Meanwhile, Chris finished his degree at OSU and the pair decided it was time to look for, well, a real job. “I drove a cab for Northway for a while,” says Chris. At least until the night he was held up. That put an end to his cabbie career. But since jobs in music theory and composition aren’t exactly plentiful, Chris soon found himself racking his brain for another way to make a living.
“I’d always loved plants,” he says.
A budding interest
Both Nancy and Chris were raised in small rural communities where gardens are a way of life. It may have taken the music major some time to figure it out, but Chris finally decided what he really wanted to do was to work in a greenhouse. He applied for a position at Walter Engels Greenhouse – a major operation for years in Columbus – and despite his lack of experience with plants, Chris was hired. For $2 an hour, he would cut roses that were grown by the greenhouse and sold to retail shops. Nancy, meanwhile, was caring for the couple’s two children, Sarah and Nick, in their Clintonville home.
After spending a few years at Engels, and affirming that working with plants was what he wanted to do, Chris decided it was time to open his own greenhouse. Since he wasn’t about to give up his day job until his place was up and running, the couple set certain limits in scouting a location for their prospective garden center. “We looked at property within 25 miles of Engels,” says Chris. The commute to Chris’s workplace would have to be feasible, the pair reasoned, until the time came to leave.
Their search began – and quickly ended – when the Bakers found the castle-like home on the appropriately named Castle Road in Alexandria, Ohio. Nancy, especially, fell in love with the 100-plus-year-old home. The pair borrowed money and bought the property, which included three acres of ground for what was about to become Baker’s Acres Greenhouse.
Today, Baker’s Acres consists of 36 acres – thanks to the “castle’s” original owner, who held on to 33 of the property’s acres for himself. “When he decided to sell it, he said he wanted us to have it,” says Nancy. The Bakers’ property now consists of 12 acres of woods and even more open land – but the focus, of course, is on the gardens. Two and a half acres have been cultivated and planted with the Bakers’ hardy and unique stock, with an additional acre of plants completely under cover.

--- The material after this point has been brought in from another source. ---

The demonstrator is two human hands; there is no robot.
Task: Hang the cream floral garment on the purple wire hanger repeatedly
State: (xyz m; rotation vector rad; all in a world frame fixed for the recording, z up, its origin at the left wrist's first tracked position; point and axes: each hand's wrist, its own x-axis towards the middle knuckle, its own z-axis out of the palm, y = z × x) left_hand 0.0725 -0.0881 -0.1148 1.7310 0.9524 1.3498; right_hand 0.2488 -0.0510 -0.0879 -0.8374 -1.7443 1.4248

By 1982, Baker’s Acres was open for business, and within a short time was becoming a real success story, due, in no small part, to a couple of different things: coleus and catalogs.
The coleus king
High school sweethearts, Nancy and Chris in the early years of their marriage.
Chris says he has always been attracted to coleus and begonias – old-fashioned bedding plants that can also be used in outdoor containers and even set on windowsills as colorful houseplants.
“My grandmother had a flower garden, and she grew coleus,” says Chris. “I was fascinated as a kid by the colored leaves.” The fascination continued into adulthood, so of course coleus varieties were among the first plants Chris grew as part of his garden center’s stock. When coleus plants in his collection threw off seedlings, Chris decided, on a whim, to plant a few. They took off, growing into their own plants with their own colorful markings. Now, after 10 years of propagating the plant, Chris Baker has built a national reputation for his coleus varieties – about 180 different kinds. The flower brand “Hort Couture” has picked eight of Baker’s coleuses to distribute nationally, and Baker’s Acres gets a shout-out in a new book by Ray Rogers, Coleus – Rainbow Foliage for Containers and Gardens.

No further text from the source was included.